I didn’t want to leave things to chance.
I wrote her and said, “You are exactly the type of girl I love. A definite beautiful inside and outside kind of girl. If that relationship status of yours ever changes, I’d love to explore a connection!”
She wrote me back and thanked me.
Assured me their relationship status would be upgraded.
I told her, “All good” and moved on.
Why did I do this knowing where she was at?
Because historically I’ve been a “keep it in” type of guy.
As you know I’m also not into seduction.
I prefer finding girls I feel a genuine connection with first.
Whether or not her status moves to married, I’ve made it clear to her I think she’s a special girl. If something does change down the road? She knows she can look me up.
Does it matter?
That’s not the point.
The point is that you put yourself out there.
Nothing good comes to you if you don’t.
It feels good to just to share your heart.
It makes your existing connection stronger.
I have no doubt in my mind when this girl’s and my paths cross in the future? We will have a deeper bond than we ever had before.
That is what vulnerability does.
It removes the walls that separate you.
Not every relationship comes to full fruition.

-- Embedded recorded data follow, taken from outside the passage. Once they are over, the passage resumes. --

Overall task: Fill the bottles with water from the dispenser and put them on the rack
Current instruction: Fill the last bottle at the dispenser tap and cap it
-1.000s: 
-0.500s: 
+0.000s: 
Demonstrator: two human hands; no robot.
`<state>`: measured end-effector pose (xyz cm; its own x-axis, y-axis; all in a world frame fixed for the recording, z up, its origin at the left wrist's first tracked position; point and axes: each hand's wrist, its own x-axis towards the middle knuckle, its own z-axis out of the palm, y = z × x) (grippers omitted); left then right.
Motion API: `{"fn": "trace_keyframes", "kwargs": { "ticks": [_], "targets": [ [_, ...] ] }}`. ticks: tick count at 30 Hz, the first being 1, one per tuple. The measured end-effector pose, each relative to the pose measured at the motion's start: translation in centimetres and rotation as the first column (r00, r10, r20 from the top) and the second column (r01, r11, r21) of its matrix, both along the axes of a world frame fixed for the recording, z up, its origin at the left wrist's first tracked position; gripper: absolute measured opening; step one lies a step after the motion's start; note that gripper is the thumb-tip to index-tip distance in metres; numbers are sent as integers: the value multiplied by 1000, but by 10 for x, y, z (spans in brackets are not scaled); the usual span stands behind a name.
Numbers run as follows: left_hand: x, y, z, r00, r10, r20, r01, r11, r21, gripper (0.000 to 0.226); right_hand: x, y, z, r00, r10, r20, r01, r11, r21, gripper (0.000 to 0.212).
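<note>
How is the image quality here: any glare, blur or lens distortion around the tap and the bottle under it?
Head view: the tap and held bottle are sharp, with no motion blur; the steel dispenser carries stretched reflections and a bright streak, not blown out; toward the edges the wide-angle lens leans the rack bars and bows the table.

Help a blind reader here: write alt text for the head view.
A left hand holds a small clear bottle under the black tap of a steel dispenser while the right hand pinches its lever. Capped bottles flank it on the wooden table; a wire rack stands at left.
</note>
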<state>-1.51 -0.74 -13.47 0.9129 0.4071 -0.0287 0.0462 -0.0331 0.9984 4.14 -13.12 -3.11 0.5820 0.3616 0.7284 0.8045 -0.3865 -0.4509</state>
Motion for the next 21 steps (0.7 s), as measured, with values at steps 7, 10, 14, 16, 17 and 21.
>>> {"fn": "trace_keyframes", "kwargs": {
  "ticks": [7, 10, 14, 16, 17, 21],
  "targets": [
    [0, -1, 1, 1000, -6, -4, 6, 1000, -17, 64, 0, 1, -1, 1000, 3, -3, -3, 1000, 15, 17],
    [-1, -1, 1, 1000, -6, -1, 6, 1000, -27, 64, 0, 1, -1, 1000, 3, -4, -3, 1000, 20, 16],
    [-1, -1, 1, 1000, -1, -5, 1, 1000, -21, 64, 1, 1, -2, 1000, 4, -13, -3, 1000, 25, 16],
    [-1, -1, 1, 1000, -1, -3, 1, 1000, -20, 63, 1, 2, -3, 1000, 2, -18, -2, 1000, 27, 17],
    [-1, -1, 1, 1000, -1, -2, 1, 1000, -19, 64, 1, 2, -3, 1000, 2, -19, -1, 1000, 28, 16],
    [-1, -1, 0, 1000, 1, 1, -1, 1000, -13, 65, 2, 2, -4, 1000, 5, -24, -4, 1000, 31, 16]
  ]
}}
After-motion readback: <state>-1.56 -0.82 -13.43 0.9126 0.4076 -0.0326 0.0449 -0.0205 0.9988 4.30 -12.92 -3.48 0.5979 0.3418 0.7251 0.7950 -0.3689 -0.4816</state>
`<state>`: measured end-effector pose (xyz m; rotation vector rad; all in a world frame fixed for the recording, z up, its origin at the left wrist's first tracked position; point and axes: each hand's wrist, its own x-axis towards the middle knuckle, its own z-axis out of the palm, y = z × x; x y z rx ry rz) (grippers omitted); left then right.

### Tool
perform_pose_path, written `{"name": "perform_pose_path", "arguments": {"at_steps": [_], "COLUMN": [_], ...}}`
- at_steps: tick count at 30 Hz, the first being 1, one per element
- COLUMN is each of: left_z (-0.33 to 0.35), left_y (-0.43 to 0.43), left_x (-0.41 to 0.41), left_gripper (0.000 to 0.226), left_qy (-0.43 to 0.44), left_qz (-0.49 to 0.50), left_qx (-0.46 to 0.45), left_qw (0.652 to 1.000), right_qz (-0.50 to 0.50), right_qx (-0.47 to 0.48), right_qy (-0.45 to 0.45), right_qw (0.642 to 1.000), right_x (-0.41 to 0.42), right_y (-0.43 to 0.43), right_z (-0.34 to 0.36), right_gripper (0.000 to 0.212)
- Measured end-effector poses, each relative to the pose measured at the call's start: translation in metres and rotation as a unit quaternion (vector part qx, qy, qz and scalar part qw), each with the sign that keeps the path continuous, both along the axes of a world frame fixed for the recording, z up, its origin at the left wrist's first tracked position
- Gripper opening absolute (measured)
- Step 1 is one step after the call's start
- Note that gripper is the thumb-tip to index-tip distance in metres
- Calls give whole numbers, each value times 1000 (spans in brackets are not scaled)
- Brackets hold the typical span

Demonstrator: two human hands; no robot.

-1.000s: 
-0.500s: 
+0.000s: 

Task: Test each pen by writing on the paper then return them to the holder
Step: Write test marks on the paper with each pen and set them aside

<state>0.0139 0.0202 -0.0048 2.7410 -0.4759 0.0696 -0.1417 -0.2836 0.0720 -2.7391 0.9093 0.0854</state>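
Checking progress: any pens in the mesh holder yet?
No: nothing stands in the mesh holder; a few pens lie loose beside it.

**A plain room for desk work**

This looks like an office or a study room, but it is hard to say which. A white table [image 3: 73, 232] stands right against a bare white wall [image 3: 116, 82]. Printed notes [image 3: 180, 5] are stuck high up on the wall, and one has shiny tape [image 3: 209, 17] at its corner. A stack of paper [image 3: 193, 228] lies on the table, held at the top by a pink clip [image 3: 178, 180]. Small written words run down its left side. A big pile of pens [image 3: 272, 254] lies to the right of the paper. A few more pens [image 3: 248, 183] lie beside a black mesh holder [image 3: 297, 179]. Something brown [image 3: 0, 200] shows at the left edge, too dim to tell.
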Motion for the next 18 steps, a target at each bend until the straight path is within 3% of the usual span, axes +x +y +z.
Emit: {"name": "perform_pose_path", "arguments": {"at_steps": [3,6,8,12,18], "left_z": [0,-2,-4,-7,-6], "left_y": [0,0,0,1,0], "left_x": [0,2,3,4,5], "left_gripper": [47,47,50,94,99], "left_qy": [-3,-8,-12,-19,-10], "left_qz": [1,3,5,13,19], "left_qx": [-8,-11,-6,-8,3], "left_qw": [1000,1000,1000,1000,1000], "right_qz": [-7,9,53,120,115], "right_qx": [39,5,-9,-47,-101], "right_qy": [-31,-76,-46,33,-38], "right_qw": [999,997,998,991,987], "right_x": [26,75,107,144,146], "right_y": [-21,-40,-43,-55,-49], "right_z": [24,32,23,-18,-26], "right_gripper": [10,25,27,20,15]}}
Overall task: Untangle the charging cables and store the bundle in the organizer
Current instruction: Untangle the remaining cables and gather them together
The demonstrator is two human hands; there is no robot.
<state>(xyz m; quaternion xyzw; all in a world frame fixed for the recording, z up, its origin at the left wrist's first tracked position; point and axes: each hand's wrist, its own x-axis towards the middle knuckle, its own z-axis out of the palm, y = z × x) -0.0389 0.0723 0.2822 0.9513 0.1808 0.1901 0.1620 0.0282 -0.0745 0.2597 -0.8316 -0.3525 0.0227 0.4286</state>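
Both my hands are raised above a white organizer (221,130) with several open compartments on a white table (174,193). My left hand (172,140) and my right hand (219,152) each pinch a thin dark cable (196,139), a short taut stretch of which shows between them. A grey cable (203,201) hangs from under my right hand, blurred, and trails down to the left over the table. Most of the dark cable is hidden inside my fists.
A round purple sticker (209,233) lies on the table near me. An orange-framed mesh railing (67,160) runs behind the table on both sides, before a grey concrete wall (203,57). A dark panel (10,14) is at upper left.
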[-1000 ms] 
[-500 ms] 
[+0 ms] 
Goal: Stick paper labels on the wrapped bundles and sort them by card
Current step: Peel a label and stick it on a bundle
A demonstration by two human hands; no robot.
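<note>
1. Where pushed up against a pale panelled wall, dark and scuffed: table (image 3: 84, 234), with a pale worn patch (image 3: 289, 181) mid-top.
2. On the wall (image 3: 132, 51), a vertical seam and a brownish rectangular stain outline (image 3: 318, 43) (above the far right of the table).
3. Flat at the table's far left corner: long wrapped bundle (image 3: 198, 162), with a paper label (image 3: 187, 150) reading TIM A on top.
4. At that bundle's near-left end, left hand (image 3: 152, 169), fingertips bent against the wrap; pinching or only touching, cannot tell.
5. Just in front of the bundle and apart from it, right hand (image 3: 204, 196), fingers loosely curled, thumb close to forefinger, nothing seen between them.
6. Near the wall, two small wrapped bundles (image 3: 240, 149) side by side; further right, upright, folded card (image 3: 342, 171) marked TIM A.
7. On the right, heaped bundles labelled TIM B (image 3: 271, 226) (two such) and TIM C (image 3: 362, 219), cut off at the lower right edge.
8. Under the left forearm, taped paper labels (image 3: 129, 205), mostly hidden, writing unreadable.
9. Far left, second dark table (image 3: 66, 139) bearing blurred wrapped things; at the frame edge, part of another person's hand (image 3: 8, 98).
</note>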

Your desires may not be fulfilled completely.
You still gain something rich though.
By being real?
You’re sharing yourself to the extent someone will LET you.
I have one girl who I never really did this with, though I felt the same way at the time. She was in a relationship and I had no expectation that would change. So I kept how I felt to myself.
Guess what happened?
Her situation DID change.
I still wonder what might have been.
What if I had just got up the nerve?
Told her how I felt?
Here too I know exactly what I would have said.
“I think you’re really wonderful and I love your personality. If you two ever consider opening up your relationship or your relationship status changes, I’d love to explore a connection.”
How hard would that have been?
It doesn’t constitute home wrecking.
It’s just sharing how you feel.
While respecting their current status.
It’s not trying to break them up.
Would she have come to me?
Expressed interest in my offer?
No idea but again you know how I COULD have found out!
If there is one thing I know it’s that monogamy doesn’t work. So whether someone is in a relationship or not is irrelevant. The probabilities are very great they will be leaving that relationship sometime in the semi-near future.
New relationship energy (NRE)?
It normally lasts only 6 months to 3 years.
That’s when attraction fades.
If you haven’t built anything else by then?
Your relationship will hit the rocks big time.
The same goes for that girl or guy.
The one you really think the world of?
You never know what will become of it.
How about you? Is there somebody you’ve been pining over that really ought to know so there’s a wonderful possibility in your future?